» Task to carry out:
Scan the records beneath this line for the line holding "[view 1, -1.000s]" and the line holding "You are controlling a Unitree", then transcribe exactly those two and all lines between.

---------- Dataset extract

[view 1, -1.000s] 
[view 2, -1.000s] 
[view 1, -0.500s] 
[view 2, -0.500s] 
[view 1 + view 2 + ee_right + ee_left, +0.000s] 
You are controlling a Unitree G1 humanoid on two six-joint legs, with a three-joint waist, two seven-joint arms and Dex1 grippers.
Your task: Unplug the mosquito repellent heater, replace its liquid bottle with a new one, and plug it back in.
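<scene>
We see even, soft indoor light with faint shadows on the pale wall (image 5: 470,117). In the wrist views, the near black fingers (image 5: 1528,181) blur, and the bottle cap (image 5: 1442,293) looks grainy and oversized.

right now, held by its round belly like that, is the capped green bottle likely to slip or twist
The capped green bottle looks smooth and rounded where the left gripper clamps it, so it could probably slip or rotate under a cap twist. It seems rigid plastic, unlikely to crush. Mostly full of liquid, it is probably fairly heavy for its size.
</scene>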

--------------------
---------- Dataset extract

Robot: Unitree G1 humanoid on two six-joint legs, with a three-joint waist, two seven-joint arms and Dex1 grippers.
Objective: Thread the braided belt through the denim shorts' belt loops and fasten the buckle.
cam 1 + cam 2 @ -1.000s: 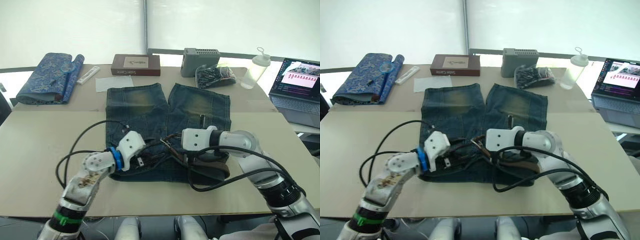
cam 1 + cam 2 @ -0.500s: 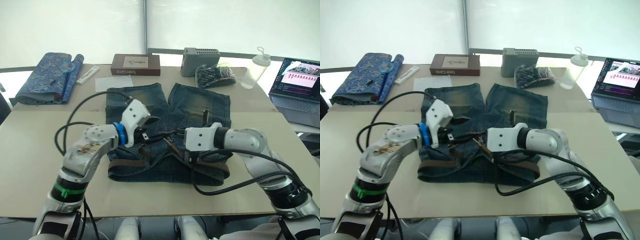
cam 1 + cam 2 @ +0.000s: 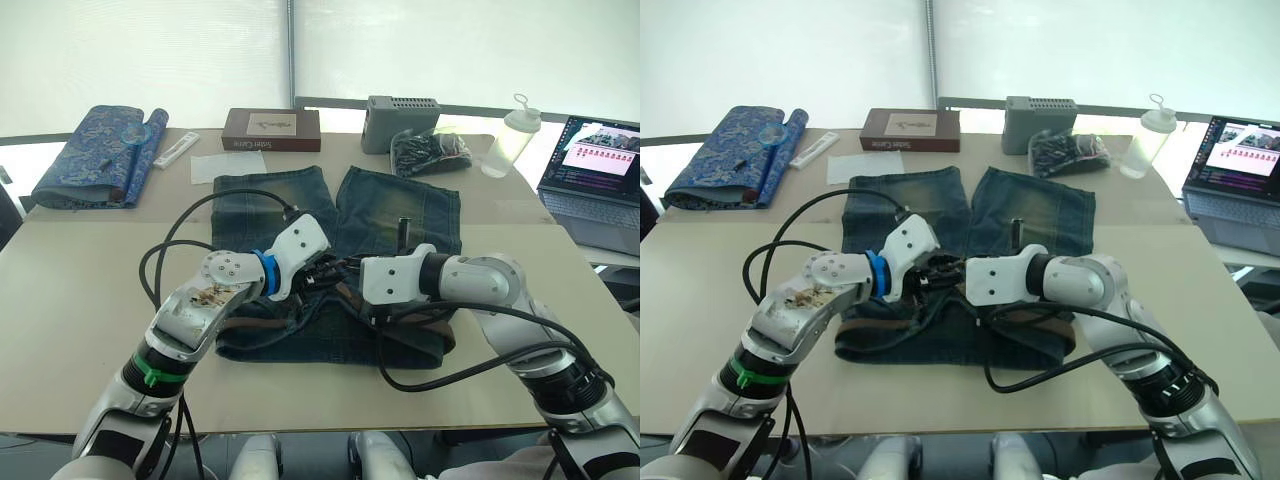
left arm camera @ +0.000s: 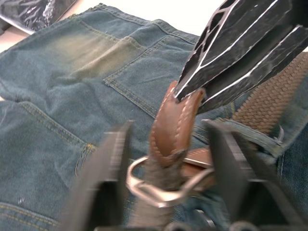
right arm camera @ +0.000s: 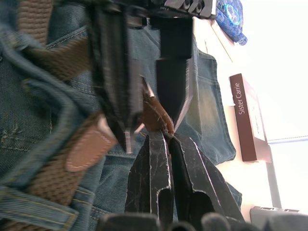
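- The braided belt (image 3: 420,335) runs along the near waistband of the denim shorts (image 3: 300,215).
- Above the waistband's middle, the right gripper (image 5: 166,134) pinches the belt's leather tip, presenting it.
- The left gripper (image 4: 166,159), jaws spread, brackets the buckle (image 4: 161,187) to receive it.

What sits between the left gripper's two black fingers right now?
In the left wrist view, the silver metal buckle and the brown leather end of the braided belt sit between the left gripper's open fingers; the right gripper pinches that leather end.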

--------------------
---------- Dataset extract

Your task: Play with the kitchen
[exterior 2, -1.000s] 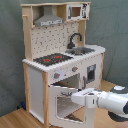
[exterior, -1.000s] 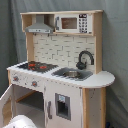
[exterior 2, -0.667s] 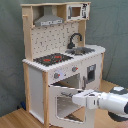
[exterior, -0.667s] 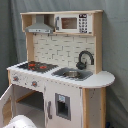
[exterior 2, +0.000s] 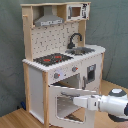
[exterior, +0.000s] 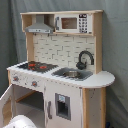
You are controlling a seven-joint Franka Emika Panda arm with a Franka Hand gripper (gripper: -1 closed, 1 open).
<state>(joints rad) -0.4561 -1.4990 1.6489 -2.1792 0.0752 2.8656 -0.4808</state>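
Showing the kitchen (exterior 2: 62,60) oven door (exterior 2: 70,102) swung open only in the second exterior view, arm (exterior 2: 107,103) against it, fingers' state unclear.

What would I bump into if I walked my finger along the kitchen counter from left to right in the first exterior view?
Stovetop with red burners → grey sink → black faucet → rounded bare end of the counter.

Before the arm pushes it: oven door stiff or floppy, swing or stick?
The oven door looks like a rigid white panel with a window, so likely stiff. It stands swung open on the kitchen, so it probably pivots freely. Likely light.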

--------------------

» Solution to this exercise:
[view 1, -1.000s] 
[view 2, -1.000s] 
[view 1, -0.500s] 
[view 2, -0.500s] 
[view 1 + view 2 + ee_right + ee_left, +0.000s] 
You are controlling a Unitree G1 humanoid on two six-joint legs, with a three-joint waist, two seven-joint arms and Dex1 grippers.

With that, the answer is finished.